Would you please copy every line of the material that follows, exactly as it reads?

# Data below
————
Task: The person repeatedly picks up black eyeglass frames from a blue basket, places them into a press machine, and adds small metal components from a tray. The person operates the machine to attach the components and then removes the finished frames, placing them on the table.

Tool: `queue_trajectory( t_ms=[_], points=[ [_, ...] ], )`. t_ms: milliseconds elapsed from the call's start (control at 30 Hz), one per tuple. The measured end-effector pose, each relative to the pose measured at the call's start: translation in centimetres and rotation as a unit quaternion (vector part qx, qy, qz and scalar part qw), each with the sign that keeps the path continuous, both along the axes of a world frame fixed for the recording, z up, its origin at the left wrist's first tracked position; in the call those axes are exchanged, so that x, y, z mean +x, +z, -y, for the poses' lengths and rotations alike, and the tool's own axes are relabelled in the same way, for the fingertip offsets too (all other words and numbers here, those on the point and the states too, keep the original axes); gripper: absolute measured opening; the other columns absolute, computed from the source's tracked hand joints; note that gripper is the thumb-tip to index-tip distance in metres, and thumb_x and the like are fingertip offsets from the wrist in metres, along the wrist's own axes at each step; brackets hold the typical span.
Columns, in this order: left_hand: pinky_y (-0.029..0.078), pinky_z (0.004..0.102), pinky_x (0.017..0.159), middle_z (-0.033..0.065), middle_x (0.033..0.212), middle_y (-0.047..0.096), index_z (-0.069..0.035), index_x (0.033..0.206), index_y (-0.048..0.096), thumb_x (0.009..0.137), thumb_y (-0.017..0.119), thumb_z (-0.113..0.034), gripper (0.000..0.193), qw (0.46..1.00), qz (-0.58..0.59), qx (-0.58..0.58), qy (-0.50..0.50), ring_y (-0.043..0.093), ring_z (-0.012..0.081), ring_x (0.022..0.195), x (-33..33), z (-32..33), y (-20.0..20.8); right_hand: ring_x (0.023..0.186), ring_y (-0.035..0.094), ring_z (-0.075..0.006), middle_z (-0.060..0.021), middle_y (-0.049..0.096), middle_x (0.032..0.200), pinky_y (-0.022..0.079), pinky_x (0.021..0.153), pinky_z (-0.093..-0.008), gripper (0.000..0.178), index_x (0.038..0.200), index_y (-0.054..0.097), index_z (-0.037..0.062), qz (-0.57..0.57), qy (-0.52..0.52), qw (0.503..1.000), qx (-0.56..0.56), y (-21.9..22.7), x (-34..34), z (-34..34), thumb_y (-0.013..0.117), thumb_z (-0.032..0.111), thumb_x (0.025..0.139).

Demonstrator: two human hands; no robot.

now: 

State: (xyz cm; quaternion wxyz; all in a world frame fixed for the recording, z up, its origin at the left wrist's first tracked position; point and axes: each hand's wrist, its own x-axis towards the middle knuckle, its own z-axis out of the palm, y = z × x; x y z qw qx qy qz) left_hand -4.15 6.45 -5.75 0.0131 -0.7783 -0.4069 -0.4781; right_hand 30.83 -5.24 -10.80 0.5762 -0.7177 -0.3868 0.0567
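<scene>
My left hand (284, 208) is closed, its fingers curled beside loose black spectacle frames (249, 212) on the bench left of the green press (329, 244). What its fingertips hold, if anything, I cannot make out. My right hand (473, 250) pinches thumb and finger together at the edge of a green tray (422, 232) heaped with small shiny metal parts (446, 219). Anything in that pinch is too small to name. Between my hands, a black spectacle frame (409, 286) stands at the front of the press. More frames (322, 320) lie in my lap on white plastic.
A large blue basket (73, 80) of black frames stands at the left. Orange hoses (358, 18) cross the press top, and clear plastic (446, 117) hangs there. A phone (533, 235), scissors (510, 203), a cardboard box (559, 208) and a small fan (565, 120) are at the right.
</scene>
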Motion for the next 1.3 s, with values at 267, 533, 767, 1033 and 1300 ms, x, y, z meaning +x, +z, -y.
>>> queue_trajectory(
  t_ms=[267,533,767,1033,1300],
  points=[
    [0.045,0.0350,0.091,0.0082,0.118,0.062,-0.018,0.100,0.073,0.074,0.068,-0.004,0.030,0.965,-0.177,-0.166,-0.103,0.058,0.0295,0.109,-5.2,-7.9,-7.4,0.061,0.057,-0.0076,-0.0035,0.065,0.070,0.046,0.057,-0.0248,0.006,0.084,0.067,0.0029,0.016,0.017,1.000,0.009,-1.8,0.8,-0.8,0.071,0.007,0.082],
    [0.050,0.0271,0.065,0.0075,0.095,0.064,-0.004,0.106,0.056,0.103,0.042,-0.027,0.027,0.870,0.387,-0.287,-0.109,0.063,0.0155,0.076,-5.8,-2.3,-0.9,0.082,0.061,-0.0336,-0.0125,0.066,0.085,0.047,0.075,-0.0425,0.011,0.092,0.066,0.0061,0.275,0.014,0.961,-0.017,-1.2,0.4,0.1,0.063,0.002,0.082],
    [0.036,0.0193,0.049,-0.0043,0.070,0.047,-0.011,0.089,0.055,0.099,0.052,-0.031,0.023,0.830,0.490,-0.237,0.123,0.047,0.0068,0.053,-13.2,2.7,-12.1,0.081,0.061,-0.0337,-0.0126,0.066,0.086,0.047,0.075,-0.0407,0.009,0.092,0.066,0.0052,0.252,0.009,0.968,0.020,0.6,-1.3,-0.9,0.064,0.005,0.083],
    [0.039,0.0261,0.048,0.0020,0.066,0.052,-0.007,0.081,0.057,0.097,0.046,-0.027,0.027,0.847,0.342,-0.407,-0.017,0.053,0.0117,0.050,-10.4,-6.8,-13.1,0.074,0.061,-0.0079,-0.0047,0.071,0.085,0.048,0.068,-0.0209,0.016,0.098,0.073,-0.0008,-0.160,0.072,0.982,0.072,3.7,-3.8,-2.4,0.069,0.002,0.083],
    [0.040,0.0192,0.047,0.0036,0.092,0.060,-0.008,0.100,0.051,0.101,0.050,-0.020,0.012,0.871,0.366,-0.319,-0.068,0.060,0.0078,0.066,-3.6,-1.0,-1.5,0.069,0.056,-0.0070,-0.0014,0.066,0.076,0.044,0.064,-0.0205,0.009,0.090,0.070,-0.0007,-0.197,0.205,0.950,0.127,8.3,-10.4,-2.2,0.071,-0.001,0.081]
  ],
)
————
# Answer to the exercise
Task: The person repeatedly picks up black eyeglass frames from a blue basket, places them into a press machine, and adds small metal components from a tray. The person operates the machine to attach the components and then removes the finished frames, placing them on the table.

Tool: `queue_trajectory( t_ms=[_], points=[ [_, ...] ], )`. t_ms: milliseconds elapsed from the call's start (control at 30 Hz), one per tuple. The measured end-effector pose, each relative to the pose measured at the call's start: translation in centimetres and rotation as a unit quaternion (vector part qx, qy, qz and scalar part qw), each with the sign that keeps the path continuous, both along the axes of a world frame fixed for the recording, z up, its origin at the left wrist's first tracked position; in the call those axes are exchanged, so that x, y, z mean +x, +z, -y, for the poses' lengths and rotations alike, and the tool's own axes are relabelled in the same way, for the fingertip offsets too (all other words and numbers here, those on the point and the states too, keep the original axes); gripper: absolute measured opening; the other columns absolute, computed from the source's tracked hand joints; note that gripper is the thumb-tip to index-tip distance in metres, and thumb_x and the like are fingertip offsets from the wrist in metres, along the wrist's own axes at each step; brackets hold the typical span.
Columns, in this order: left_hand: pinky_y (-0.029..0.078), pinky_z (0.004..0.102), pinky_x (0.017..0.159), middle_z (-0.033..0.065), middle_x (0.033..0.212), middle_y (-0.047..0.096), index_z (-0.069..0.035), index_x (0.033..0.206), index_y (-0.048..0.096), thumb_x (0.009..0.137), thumb_y (-0.017..0.119), thumb_z (-0.113..0.034), gripper (0.000..0.193), qw (0.46..1.00), qz (-0.58..0.59), qx (-0.58..0.58), qy (-0.50..0.50), ring_y (-0.043..0.093), ring_z (-0.012..0.081), ring_x (0.022..0.195), x (-33..33), z (-32..33), y (-20.0..20.8); right_hand: ring_x (0.023..0.186), ring_y (-0.035..0.094), ring_z (-0.075..0.006), middle_z (-0.060..0.021), middle_y (-0.049..0.096), middle_x (0.032..0.200), pinky_y (-0.022..0.079), pinky_x (0.021..0.153), pinky_z (-0.093..-0.008), gripper (0.000..0.178), index_x (0.038..0.200), index_y (-0.054..0.097), index_z (-0.037..0.062), qz (-0.57..0.57), qy (-0.52..0.52), qw (0.503..1.000), qx (-0.56..0.56), y (-21.9..22.7), x (-34..34), z (-34..34), thumb_y (-0.013..0.117), thumb_z (-0.032..0.111), thumb_x (0.025..0.139).

Demonstrator: two human hands; no robot.

now: 

State: (xyz cm; quaternion wxyz; all in a world frame fixed for the recording, z up, its origin at the left wrist's first tracked position; point and axes: each hand's wrist, its own x-axis towards the middle knuckle, its own z-axis out of the palm, y = z × x; x y z qw qx qy qz) left_hand -4.15 6.45 -5.75 0.0131 -0.7783 -0.4069 -0.4781; right_hand 30.83 -5.24 -10.80 0.5762 -0.7177 -0.3868 0.0567
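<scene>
My left hand (284, 208) is closed, its fingers curled beside loose black spectacle frames (249, 212) on the bench left of the green press (329, 244). What its fingertips hold, if anything, I cannot make out. My right hand (473, 250) pinches thumb and finger together at the edge of a green tray (422, 232) heaped with small shiny metal parts (446, 219). Anything in that pinch is too small to name. Between my hands, a black spectacle frame (409, 286) stands at the front of the press. More frames (322, 320) lie in my lap on white plastic.
A large blue basket (73, 80) of black frames stands at the left. Orange hoses (358, 18) cross the press top, and clear plastic (446, 117) hangs there. A phone (533, 235), scissors (510, 203), a cardboard box (559, 208) and a small fan (565, 120) are at the right.
</scene>
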Motion for the next 1.3 s, with values at 267, 533, 767, 1033 and 1300 ms, x, y, z meaning +x, +z, -y.
>>> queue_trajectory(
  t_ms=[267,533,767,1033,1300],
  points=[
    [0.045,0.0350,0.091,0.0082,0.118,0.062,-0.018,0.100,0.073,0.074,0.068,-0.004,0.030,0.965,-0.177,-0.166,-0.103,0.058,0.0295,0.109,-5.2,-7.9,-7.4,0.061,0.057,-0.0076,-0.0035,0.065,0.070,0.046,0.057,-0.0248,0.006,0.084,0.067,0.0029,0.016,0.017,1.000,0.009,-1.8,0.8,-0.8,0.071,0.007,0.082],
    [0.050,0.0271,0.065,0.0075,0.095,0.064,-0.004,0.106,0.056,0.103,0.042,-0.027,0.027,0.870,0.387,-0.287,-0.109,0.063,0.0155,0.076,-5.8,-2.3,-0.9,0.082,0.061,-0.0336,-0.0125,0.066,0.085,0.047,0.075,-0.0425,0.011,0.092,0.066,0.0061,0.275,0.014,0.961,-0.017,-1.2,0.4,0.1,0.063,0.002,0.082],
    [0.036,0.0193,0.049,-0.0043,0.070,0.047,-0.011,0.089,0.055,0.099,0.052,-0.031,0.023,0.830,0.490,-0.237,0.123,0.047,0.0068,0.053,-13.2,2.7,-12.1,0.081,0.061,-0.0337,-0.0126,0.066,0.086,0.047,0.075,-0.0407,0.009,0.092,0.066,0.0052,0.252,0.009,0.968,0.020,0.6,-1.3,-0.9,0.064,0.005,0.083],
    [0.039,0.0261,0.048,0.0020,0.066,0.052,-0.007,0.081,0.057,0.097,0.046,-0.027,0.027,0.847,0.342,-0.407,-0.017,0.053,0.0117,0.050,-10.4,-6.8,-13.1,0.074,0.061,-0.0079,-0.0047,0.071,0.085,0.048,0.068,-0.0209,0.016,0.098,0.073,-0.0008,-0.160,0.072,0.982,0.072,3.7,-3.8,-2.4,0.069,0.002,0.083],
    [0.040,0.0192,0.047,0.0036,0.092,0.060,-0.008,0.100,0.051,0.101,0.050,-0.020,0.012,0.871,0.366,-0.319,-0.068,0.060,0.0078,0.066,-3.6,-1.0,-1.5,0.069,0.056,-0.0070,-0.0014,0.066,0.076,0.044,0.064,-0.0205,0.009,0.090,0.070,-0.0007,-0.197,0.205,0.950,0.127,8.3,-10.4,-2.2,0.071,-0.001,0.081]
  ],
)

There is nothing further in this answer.